▶ **To do**:
From the first line to the last, transcribe the data exactly and skip the pictures.
━━━━━ Supplied data ━━━━━
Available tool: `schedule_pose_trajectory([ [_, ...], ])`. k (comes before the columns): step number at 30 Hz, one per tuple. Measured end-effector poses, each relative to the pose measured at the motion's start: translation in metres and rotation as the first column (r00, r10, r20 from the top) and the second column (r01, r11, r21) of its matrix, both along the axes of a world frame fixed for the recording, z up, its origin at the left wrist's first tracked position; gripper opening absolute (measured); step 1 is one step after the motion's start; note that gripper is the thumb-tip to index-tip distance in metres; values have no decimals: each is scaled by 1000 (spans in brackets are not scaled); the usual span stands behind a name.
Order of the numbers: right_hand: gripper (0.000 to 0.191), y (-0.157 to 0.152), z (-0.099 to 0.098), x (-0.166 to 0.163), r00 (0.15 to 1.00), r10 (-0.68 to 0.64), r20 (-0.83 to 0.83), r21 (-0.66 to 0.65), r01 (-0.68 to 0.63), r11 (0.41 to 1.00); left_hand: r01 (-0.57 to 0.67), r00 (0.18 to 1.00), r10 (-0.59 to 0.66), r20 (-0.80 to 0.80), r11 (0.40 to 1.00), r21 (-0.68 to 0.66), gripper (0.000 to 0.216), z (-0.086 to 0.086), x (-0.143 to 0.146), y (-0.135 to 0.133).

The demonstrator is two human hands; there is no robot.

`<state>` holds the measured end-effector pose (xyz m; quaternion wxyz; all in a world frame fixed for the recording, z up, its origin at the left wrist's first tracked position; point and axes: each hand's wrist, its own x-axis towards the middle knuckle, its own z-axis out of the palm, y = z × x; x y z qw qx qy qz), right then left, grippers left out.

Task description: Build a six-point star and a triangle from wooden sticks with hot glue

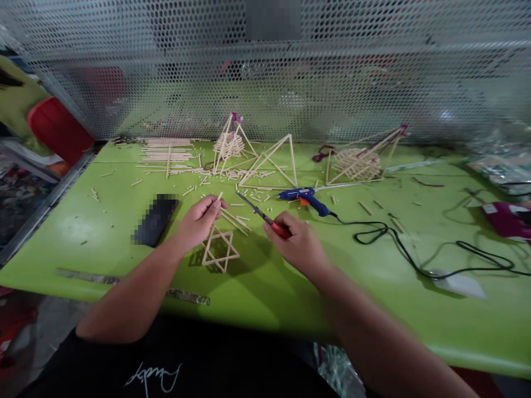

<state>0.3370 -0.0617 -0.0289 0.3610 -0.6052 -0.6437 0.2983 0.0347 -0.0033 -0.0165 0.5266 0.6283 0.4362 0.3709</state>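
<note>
My left hand (203,217) pinches a short, thin wooden stick (219,196) between thumb and fingertips. My right hand (301,243) is wrapped round a red-handled tool with long, narrow metal jaws (257,210); its tip points up and left toward the stick, a little apart from it. Whether it is pliers or scissors I cannot tell. Just below my left hand lies a six-pointed star frame (224,258) of glued sticks, partly covered by the fingers. Several loose sticks (236,220) rest between my hands. Beyond my right hand lies a blue glue gun (296,193).
Pyramid-like stick frames (357,165) stand along the perforated metal panel (323,88). Sticks lie in a bundle (166,152), with cut bits scattered nearby. A phone (160,219) is at left, a stained strip (186,296) near the front edge, and the glue gun's black cord (404,249) loops rightward.
</note>
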Motion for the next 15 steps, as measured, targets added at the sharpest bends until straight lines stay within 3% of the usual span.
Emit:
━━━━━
▶ **Exercise result**:
Available tool: `schedule_pose_trajectory([ [_, ...], ])`. k (comes before the columns): step number at 30 Hz, one per tuple. Measured end-effector poses, each relative to the pose measured at the motion's start: translation in metres and rotation as the first column (r00, r10, r20 from the top) and the second column (r01, r11, r21) of its matrix, both along the axes of a world frame fixed for the recording, z up, its origin at the left wrist's first tracked position; gripper opening absolute (measured); step 1 is one step after the motion's start; note that gripper is the thumb-tip to index-tip distance in metres; values have no decimals: each is scaled by 1000 (spans in brackets are not scaled); the usual span stands behind a name.
Order of the numbers: right_hand: gripper (0.000 to 0.191), y (-0.157 to 0.152), z (-0.099 to 0.098), x (-0.166 to 0.163), r00 (0.15 to 1.00), r10 (-0.68 to 0.64), r20 (-0.83 to 0.83), r21 (-0.66 to 0.65), r01 (-0.68 to 0.63), r11 (0.41 to 1.00); left_hand: r01 (-0.57 to 0.67), r00 (0.18 to 1.00), r10 (-0.59 to 0.66), r20 (-0.80 to 0.80), r11 (0.40 to 1.00), r21 (-0.68 to 0.66), gripper (0.000 to 0.216), z (-0.086 to 0.086), x (-0.143 to 0.146), y (-0.135 to 0.133).

The demonstrator is two human hands; there is no robot.

`<state>` holds the measured end-effector pose (xyz m; quaternion wxyz; all in a world frame fixed for the recording, z up, its origin at the left wrist's first tracked position; point and axes: each hand's wrist, its own x-axis towards the middle knuckle, its own z-axis out of the palm, y = z × x; x y z qw qx qy qz), right then left, grippers left out.

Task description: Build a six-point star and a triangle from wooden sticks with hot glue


<state>0.3370 -0.0617 -0.0289 0.3610 -0.6052 -0.6437 0.2983 0.0347 -0.0033 -0.0165 0.5266 0.6283 0.4362 0.3709</state>
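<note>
My left hand (203,217) pinches a short, thin wooden stick (219,196) between thumb and fingertips. My right hand (301,243) is wrapped round a red-handled tool with long, narrow metal jaws (257,210); its tip points up and left toward the stick, a little apart from it. Whether it is pliers or scissors I cannot tell. Just below my left hand lies a six-pointed star frame (224,258) of glued sticks, partly covered by the fingers. Several loose sticks (236,220) rest between my hands. Beyond my right hand lies a blue glue gun (296,193).
Pyramid-like stick frames (357,165) stand along the perforated metal panel (323,88). Sticks lie in a bundle (166,152), with cut bits scattered nearby. A phone (160,219) is at left, a stained strip (186,296) near the front edge, and the glue gun's black cord (404,249) loops rightward.
</note>
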Motion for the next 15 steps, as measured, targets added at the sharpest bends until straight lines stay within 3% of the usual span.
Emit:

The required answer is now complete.